Sem dúvida alguma, a idéia de impunidade que paira neste País é sem dúvida alguma o principal responsável, pela prática deste delito, se não vejamos: O exercício ilegal da odontologia  é crime previsto no código penal, passível de pena de 2 a 6 anos de detenção (não reclusão). Se já não bastasse a dificuldade em promover um flagrante deste tipo de delito, a não ser pela boa vontade de alguns policiais, temos que provar a habitualidade de tal delito, ou seja, temos ainda que provar que o sujeito pratica este tipo de crime todos os dias e não eventualmente.

 

Até aí tudo bem, se as leis  estão contra nós, temos que muda-las. Porém de que maneira podemos fazer isto? Certamente ficar criticando Associações, Conselhos e outras entidades representativas da Odontologia não é o melhor  caminho. Temos que esquecer nossas próprias vaidades despir-nos de parte de nossos anseios pessoais, unirmos forças e partirmos para um resgate de valorização da Odontologia. Não existe outra maneira de preservar a Odontologia se não houver leis mais severas  para o exercício ilegal da profissão.

 

Parece – me que limitar o número de abertura de cursos de Odontologia e auxiliar Dentistas brasileiros em Portugal são atitudes que merecem nossa consideração, porém acredito que nossas entidades deveriam pelo menos concentrar  a  mesma quantidade de forças para controlar   a abertura de cursos de Técnicos em Prótese Dentária, atuar  junto à classe política, magistrados etc, para modificar estas leis do código penal  que   hoje são tão brandas. Muitos colegas argumentam que o número de ilegais não é tão grande assim, porem, se sairmos um pouco de nossos consultórios, começarmos tentar combater estas pessoas, certamente chegaremos à conclusão que estes números (10%) poderá ser ainda maior.

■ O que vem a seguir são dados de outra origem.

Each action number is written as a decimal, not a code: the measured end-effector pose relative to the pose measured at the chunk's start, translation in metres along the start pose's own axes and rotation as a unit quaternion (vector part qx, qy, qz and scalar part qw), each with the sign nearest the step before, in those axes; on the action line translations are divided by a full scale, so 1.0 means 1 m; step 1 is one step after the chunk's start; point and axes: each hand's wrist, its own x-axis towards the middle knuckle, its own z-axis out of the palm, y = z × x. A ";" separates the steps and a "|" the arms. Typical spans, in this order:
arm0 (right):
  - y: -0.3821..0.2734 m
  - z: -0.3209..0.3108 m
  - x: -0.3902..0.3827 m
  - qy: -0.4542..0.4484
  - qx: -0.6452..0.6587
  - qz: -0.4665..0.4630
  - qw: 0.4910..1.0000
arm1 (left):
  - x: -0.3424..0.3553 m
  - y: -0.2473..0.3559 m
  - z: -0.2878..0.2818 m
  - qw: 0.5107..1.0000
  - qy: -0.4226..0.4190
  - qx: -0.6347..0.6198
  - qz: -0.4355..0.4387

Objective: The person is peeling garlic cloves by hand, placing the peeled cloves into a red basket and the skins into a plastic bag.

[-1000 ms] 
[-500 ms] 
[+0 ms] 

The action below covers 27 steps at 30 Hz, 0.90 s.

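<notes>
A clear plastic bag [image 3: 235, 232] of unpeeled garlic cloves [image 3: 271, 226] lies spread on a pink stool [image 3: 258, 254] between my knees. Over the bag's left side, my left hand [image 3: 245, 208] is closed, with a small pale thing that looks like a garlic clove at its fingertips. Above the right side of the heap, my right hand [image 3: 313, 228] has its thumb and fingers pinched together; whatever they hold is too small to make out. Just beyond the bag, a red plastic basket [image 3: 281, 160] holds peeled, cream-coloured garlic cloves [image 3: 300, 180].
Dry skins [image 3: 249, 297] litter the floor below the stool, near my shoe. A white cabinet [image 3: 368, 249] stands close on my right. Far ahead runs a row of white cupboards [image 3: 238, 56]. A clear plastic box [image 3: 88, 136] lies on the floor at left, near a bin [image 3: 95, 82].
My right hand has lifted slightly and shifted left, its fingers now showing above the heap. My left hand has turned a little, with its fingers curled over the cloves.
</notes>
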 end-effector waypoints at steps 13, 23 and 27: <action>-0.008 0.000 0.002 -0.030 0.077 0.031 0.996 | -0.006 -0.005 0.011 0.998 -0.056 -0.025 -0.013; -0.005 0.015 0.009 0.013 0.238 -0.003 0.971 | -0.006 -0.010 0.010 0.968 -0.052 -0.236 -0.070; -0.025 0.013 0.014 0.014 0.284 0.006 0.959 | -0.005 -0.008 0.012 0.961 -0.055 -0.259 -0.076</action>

Tenho acompanhado os diversos movimentos de entidades tais como o CRO/ABO/APCD etc,  no sentido de tentar manter uma relação mais estreita com parlamentares que tem o poder e a competência de  elaborar leis, que venham de encontro aos anseios da Odontologia, porem,  não vejo nenhum movimento ou campanha no sentido de alterar o Código Penal Brasileiro para que as penas para o exercício ilegal da odontologia não sejam tão brandas e deixem de ser crime afiançável.

 

Este é o ponto crucial, ou seja, o sentido de impunidade, pois sabemos que por mais que o infrator seja considerado culpado, sua pena é transformada em penas alternativas o que deixa estas pessoas muito à vontade para  atuarem na ilegalidade. É preciso mudar esta situação o mais rápido possível, não podemos mais ficar brincando de policia e ladrão com estas pessoas, precisamos que as pessoas responsáveis  por estas entidades usem de suas influências e habilidades políticas  para que a Odontologia deixe de ser a  profissão de ilegais.